> [AIM OF THE EXERCISE]:
Below are some records; work out how many of their lines contain "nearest" and give the number only.

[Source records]
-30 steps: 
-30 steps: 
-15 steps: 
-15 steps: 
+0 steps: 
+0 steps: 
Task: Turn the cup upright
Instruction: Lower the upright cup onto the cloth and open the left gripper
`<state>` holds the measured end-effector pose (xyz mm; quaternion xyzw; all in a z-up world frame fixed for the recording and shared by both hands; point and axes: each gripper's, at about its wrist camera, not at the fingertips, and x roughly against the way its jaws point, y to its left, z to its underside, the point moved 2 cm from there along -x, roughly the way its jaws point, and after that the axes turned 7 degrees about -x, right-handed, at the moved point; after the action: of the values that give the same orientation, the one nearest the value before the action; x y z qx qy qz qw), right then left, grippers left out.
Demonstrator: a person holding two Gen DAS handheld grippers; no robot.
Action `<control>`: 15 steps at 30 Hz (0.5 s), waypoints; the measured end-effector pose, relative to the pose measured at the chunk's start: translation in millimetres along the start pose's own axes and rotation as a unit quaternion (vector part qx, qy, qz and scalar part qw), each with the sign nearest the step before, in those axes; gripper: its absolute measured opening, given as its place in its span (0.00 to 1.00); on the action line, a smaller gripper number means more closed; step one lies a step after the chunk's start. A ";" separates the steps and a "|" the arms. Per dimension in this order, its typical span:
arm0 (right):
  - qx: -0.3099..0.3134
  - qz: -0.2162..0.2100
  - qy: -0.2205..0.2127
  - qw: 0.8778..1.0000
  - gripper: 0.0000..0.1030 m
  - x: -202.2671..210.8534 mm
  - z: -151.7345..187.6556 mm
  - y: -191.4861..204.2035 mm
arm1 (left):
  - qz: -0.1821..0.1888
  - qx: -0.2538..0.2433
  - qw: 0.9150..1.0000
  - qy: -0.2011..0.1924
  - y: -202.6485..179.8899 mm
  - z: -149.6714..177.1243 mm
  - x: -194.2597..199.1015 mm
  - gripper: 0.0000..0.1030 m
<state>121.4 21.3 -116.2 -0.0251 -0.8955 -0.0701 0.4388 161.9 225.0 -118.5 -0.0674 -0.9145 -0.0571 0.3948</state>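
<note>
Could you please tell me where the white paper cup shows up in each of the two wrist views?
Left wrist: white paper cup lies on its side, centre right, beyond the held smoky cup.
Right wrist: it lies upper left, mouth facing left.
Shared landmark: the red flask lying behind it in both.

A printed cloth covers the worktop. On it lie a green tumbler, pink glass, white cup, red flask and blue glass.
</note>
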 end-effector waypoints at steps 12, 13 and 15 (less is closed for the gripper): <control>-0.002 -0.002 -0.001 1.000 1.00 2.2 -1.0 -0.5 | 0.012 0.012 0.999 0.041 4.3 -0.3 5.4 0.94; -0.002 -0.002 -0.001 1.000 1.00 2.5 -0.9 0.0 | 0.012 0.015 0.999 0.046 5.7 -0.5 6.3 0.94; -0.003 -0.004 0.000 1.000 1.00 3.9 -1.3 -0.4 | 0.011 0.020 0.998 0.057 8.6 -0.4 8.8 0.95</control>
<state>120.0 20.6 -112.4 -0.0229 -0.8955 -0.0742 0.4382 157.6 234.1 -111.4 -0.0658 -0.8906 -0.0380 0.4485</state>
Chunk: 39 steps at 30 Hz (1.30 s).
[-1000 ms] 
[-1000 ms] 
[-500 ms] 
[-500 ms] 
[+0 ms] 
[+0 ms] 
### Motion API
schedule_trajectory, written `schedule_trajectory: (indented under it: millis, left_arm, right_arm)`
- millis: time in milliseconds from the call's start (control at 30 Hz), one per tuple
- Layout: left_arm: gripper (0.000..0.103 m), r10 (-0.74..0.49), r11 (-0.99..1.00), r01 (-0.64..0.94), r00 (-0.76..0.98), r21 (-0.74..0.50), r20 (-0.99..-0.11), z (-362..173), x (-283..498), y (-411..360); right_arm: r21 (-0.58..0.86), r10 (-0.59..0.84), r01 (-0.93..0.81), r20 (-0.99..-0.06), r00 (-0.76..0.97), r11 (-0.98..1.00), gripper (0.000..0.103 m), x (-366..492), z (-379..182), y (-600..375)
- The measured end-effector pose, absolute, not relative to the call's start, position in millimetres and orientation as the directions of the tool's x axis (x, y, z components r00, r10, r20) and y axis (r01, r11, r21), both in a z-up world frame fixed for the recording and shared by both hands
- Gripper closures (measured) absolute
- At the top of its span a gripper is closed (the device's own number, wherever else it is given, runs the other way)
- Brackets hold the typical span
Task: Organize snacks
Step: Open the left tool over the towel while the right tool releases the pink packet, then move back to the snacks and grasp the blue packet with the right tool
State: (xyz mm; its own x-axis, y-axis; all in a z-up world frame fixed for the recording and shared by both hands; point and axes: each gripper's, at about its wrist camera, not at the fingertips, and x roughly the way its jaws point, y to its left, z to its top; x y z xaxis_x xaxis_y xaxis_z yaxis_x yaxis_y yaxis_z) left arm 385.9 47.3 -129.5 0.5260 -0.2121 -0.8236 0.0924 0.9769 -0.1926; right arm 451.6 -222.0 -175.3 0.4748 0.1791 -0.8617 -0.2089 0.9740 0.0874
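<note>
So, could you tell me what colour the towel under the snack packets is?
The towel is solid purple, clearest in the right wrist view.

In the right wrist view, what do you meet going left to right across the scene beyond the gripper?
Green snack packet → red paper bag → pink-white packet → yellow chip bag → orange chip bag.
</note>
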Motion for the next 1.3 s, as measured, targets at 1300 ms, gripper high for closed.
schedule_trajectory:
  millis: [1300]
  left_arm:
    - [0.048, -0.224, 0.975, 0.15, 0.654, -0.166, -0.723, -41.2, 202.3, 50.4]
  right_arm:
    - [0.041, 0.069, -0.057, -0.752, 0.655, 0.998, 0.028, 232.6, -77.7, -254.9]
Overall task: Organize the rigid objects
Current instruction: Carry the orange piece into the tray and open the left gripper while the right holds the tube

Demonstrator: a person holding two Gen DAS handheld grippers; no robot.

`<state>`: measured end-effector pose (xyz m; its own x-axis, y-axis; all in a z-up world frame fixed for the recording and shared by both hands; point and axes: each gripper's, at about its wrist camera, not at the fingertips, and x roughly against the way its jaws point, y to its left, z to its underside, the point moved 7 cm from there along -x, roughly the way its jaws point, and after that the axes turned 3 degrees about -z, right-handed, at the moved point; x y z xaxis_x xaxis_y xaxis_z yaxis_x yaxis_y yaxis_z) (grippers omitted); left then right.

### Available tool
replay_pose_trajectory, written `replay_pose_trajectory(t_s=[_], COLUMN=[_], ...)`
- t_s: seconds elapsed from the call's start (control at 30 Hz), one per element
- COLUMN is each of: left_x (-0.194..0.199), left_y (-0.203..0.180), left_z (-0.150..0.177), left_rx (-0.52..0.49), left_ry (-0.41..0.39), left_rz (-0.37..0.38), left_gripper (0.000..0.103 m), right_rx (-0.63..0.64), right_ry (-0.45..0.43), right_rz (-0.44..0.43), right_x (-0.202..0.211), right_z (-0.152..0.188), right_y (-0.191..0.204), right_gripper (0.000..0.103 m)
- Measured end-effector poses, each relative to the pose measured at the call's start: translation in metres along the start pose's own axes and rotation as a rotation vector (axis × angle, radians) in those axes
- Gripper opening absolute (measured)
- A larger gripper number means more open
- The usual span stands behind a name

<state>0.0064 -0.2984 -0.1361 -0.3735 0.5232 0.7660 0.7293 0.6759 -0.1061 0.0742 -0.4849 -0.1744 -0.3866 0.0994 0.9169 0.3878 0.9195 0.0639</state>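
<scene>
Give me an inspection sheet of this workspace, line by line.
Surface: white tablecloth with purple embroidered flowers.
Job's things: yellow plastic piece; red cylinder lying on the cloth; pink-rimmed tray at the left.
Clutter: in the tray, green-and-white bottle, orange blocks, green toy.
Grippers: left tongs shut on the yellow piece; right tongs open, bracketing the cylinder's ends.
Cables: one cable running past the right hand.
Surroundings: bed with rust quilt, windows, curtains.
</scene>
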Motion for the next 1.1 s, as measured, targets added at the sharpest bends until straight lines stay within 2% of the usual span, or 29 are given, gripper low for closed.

> [OUTPUT OF THE TASK]:
2